- Las jefas de hogar presentan un 59% más de riesgo de depresión.
- Mujeres con orientaciones sexuales e identidades de género diversas enfrentan un 69% más de riesgo de depresión y un 61% más de conducta suicida.
- Contar con redes de apoyo sólidas puede reducir el riesgo de depresión hasta en un 43%.

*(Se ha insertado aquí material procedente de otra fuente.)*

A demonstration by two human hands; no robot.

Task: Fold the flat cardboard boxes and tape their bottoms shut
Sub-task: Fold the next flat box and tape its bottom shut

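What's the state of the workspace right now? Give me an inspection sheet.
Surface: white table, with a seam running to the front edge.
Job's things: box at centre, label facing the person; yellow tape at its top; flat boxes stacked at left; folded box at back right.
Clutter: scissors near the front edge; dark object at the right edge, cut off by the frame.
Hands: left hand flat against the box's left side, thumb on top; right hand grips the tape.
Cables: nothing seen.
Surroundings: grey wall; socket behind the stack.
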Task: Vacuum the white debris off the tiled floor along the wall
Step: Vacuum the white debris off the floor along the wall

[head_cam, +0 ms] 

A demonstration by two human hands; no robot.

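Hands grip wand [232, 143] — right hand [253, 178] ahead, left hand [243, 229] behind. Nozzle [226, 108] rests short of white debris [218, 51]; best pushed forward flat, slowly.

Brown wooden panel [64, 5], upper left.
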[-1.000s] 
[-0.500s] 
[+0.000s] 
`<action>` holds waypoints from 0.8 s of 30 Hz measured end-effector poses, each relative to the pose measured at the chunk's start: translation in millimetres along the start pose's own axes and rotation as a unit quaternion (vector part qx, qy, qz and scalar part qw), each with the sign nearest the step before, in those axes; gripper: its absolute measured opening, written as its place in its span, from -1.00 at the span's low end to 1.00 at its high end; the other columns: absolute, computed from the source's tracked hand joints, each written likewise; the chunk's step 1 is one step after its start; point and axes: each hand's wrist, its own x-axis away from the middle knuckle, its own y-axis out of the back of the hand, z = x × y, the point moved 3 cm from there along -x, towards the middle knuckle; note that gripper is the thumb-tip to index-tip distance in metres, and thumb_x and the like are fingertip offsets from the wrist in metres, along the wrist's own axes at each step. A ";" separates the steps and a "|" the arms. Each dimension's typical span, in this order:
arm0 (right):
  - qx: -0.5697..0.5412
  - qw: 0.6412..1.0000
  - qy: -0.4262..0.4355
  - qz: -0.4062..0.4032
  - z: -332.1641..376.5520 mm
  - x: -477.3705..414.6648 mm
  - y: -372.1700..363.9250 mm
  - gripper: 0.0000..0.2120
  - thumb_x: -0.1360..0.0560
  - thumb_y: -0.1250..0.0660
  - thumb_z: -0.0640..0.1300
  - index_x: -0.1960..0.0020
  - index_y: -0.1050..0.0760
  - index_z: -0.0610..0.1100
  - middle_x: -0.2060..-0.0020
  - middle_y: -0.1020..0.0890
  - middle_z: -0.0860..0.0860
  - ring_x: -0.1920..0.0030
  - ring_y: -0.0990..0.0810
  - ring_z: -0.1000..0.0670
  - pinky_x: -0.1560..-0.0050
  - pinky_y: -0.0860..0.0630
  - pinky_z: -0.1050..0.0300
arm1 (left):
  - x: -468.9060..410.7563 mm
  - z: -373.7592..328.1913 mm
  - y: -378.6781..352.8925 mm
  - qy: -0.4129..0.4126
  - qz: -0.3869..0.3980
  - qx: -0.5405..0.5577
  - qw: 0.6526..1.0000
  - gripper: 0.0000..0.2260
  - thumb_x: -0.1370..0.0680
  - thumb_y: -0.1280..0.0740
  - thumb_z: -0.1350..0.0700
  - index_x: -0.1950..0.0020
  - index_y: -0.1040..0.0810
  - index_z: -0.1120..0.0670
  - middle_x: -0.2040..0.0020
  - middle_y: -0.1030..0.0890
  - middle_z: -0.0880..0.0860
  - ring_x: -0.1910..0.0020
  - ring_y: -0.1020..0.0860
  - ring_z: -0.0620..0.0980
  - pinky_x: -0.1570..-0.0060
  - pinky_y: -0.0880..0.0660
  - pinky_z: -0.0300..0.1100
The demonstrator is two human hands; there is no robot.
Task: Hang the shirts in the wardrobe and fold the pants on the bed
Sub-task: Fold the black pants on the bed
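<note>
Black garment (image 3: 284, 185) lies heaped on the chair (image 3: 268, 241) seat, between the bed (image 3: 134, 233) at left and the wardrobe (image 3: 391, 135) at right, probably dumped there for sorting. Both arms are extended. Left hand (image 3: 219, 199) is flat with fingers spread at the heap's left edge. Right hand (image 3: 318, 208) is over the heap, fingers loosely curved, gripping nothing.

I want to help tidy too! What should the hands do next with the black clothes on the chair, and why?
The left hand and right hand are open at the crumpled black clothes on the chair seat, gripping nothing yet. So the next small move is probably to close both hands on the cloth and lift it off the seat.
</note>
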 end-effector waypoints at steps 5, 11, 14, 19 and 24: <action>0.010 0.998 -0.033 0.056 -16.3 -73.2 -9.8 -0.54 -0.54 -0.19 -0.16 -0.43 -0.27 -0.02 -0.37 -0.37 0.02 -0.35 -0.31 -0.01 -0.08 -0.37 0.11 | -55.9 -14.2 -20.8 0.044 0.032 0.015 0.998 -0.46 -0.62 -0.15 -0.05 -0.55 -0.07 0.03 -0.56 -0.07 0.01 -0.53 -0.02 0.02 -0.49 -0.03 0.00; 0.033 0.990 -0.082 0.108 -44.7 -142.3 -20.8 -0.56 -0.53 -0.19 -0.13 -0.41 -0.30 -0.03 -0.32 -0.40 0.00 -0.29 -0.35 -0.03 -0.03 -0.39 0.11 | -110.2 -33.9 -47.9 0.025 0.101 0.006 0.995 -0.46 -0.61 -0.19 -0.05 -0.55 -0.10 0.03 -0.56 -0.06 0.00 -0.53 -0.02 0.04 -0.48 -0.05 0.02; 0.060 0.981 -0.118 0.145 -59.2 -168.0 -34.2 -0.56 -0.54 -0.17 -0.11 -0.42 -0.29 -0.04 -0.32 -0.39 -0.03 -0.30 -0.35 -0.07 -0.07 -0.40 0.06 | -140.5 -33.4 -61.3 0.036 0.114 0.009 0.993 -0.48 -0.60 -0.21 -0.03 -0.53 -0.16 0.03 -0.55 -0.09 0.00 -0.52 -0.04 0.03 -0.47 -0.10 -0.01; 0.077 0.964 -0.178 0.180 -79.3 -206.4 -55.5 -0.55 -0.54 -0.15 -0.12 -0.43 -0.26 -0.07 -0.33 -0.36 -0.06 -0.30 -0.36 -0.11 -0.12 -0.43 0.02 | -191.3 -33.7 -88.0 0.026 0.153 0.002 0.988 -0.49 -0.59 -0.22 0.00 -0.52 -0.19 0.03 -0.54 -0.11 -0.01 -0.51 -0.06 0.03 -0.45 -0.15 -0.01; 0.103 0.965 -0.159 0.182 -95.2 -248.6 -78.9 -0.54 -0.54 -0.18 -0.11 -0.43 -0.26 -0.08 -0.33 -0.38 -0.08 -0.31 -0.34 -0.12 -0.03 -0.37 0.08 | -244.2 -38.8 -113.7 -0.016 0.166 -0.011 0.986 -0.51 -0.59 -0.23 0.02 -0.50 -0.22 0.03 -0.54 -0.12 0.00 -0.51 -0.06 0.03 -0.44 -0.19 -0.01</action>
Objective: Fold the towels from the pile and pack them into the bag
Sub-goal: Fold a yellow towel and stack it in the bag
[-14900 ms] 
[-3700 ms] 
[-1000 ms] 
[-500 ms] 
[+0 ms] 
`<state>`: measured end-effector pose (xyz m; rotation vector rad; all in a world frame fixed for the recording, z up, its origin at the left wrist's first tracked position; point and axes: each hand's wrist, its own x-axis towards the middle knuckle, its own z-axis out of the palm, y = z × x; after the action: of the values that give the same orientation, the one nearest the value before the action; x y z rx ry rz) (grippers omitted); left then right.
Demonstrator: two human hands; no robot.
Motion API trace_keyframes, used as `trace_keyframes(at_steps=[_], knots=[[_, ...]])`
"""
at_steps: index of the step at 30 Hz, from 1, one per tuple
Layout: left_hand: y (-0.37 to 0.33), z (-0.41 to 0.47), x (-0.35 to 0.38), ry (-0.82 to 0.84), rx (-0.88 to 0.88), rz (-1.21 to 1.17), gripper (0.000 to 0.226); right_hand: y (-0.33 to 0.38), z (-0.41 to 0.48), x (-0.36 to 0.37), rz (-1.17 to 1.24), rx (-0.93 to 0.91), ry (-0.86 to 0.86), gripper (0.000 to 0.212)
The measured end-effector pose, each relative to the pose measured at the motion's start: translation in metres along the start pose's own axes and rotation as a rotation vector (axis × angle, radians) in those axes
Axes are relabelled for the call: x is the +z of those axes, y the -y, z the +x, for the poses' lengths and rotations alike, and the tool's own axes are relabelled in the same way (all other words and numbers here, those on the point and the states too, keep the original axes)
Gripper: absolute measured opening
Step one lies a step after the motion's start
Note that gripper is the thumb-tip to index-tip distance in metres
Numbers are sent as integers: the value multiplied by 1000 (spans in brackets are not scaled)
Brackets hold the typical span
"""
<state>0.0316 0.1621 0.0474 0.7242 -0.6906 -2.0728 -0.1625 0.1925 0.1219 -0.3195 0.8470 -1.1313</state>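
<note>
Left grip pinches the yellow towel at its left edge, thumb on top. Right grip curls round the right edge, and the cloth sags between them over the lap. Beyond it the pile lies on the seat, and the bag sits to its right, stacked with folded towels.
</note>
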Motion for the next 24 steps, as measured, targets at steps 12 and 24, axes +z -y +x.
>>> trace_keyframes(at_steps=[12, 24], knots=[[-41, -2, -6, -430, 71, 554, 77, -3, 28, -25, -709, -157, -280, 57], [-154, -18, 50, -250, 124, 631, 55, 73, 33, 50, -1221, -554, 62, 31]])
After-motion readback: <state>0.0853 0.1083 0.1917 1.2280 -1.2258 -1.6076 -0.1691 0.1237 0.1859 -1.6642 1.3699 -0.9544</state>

Hasta octubre de 2025, Colombia registró 28.290 intentos de suicidio, el 63% protagonizados por mujeres, según el Instituto Nacional de Salud. Una cifra que no sorprende a la luz de un estudio del Observatorio de Mujeres y Equidad de Género (OMEG), presentado por la Secretaría Distrital de la Mujer, que concluye que ser mujer en Bogotá es, en sí mismo, un factor de riesgo para la salud mental: la desigualdad de género, la sobrecarga de cuidados y los roles culturales impuestos elevan significativamente el riesgo de ansiedad, depresión y conductas suicidas.
Las cifras son especialmente críticas en dos poblaciones. Las jefas de hogar presentan un 59% más de riesgo de depresión, mientras que las mujeres con orientaciones sexuales e identidades de género diversas enfrentan un 69% más de riesgo de depresión y un 61% más de conducta suicida. El estudio señala frente a este panorama que contar con redes de apoyo sólidas puede reducir el riesgo de depresión hasta en un 43%, lo que evidencia el papel protector de los vínculos sociales.
Para Lorena Cudris-Torres, Doctora en Psicología y docente de ADIPA, plataforma de formación en psicología, estos resultados reflejan una acumulación de responsabilidades que impacta directamente el bienestar emocional de muchas mujeres. “Desde la práctica clínica vemos cómo la combinación de responsabilidad económica, trabajo doméstico y cuidado no remunerado genera una sobrecarga sostenida. Cuando estas cargas se acumulan incrementa el estrés crónico y reduce los espacios de descanso y autocuidado, factores directamente asociados al riesgo de depresión”, señala la especialista.
Más allá de la biología, los factores estructurales juegan un papel determinante. La desigualdad salarial, la precariedad laboral, la exposición a violencias basadas en género, la inseguridad económica y las barreras para acceder a servicios de salud mental configuran un entorno adverso para el bienestar emocional de las mujeres. A esto se suman los mandatos culturales que esperan de ellas ser cuidadoras principales, mantener la armonía familiar y priorizar las necesidades de otros sobre las propias.
Cudris-Torres advierte que en consulta estas situaciones tienen un patrón reconocible. “Suelen manifestarse como agotamiento persistente, sentimientos de culpa por ‘no estar haciendo suficiente’, dificultades para dormir, irritabilidad, sensación de desesperanza frente al futuro y, en algunos casos, síntomas somáticos como dolores de cabeza o musculares. También es frecuente encontrar una narrativa de autoexigencia elevada y escaso reconocimiento de los propios logros”, explica.
La profesional subraya la importancia de la detección temprana. “Si el cansancio no mejora con el descanso, si hay pérdida de interés en actividades antes gratificantes, cambios en el sueño, irritabilidad frecuente, dificultad para concentrarse o sentimientos recurrentes de culpa y desesperanza que persisten durante varias semanas, es fundamental buscar orientación profesional. La detección temprana facilita intervenciones más eficaces y previene la cronificación del malestar”, afirma Cudris-Torres.
Ante este panorama, la Secretaría Distrital de la Mujer destaca la urgencia de implementar políticas integrales que ataquen las causas estructurales del problema. El Sistema Distrital del Cuidado y la Ruta Única de Atención son señalados como mecanismos clave para proteger el bienestar mental de las bogotanas y redistribuir equitativamente las cargas de cuidado, en el marco de una ciudad que reconoce la salud mental femenina como una prioridad de política pública.